Well, I think that's a totally reasonable question, and thank you very much for asking it, and I'll take it. It's Matthew. So, look, the selling that happened was according to 10b5-1 plans. There were a bunch of executives withholding including myself. The selling was basically because the share prices picked up a lot. The share price had been relatively deflated, I think unreasonably deflated for a long time, and they haven't been selling. And I'll speak for myself; they haven't selling to me for a long time. And so, when the share price picked up, it can be 10b5-1 plans, and the price was above the limit. So there was a certain amount of selling. It's just prudent selling.

To give you a sense, I think there might have been some miscalculations. If you round the sales, I think I was around 20% of my total holdings, very roughly rounded in terms of stock and options that were vested and unvested and RSUs that unvested. So it's really just prudent selling. You want to diversify to a certain amount, but the vast majority of my and the other executives' net worth are direct up in the company. And we're very positive on the outlook. I think this company can be incredibly successful, and on just needs to balance that with a certain amount of you know, [technical difficulty] I think if there's any other questions there, fire away, but I'm very appreciative for the question. Thank you.

A
Alex Nowak
Craig-Hallum Capital

Yes. No, understood, Matt. Thank you for that. Mike, you might've mentioned this in the prepared remarks, but when will you plan to start breaking out the oncology revenue? I know it's small today, but looks like you have over 25 cancer programs ongoing. And it's poised to become a big part of the business, so when will we get more clarity on that?

M
Michael Brophy
CFO

Yes, well, so I think this quarter was a bit of a milestone in that we broke out the book of contracted business. I think gotten to a level where it's material and it's worth understanding, particularly in light of the other variables we talked about on the call. So, as a general principle, we'd like to guide to variables that really drive the fundamentals of the business, and are significant enough to be kind of well-understood and well-forecasted. And so we're going to evaluate the oncology business over the next quarter and see if it meets those criteria. And if so we'll guide to it and be more specific. If not, we won't, because we don't want to mislead you with a variable that can be noisy. I would like, perhaps on every quarter, but on a regular basis provide updates on the contracted book of business that we're seeing.

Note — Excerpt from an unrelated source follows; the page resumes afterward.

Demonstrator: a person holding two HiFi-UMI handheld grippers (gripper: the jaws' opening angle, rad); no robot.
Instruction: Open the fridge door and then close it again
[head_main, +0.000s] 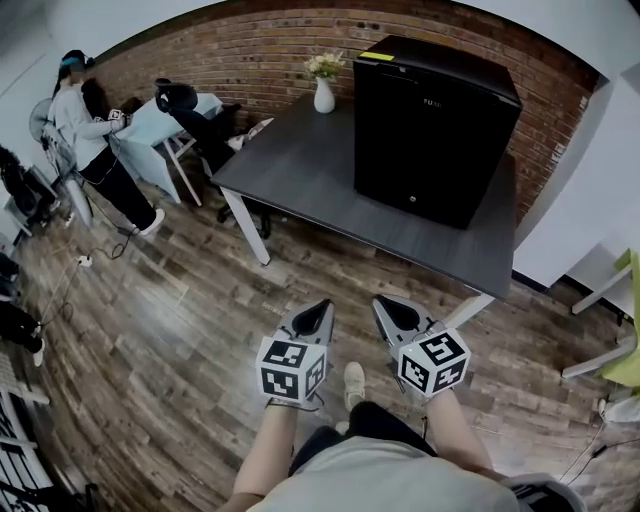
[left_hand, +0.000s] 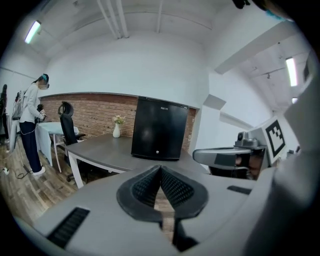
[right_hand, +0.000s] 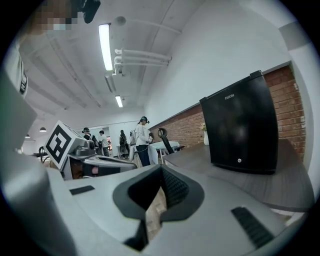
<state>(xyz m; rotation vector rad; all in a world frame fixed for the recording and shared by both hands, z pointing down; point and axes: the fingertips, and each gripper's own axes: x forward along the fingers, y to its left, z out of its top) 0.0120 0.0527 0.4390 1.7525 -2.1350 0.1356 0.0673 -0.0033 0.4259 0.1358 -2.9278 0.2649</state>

So that's our goal.

A
Alex Nowak
Craig-Hallum Capital

Okay, understood. Thank you.

M
Matthew Rabinowitz
CEO

You know, Alex, I'm going to come back to this insider selling question, if I may, because the question took me a little bit by surprise, and I just want to make another comment there. There's so many factors that are beyond one's control, there are market factors, there are all sorts of very large uncontrollable factors in the public market. And I've always said to people you should do things roughly 50% when they're out of your control. So the amount of selling that we saw from the executives of the company was really low actually. From my perspective, having beet with the company for a long time announcing a share price at a more reasonable level, selling about 20%, I just feel that's prudent. And I hope that you can understand that. But anyway, thank you for the question.

Operator

Ladies and gentlemen, thank you for participating in today's question-and-answer session as well as today's conference call. This concludes the program. You may all disconnect. And have a wonderful day.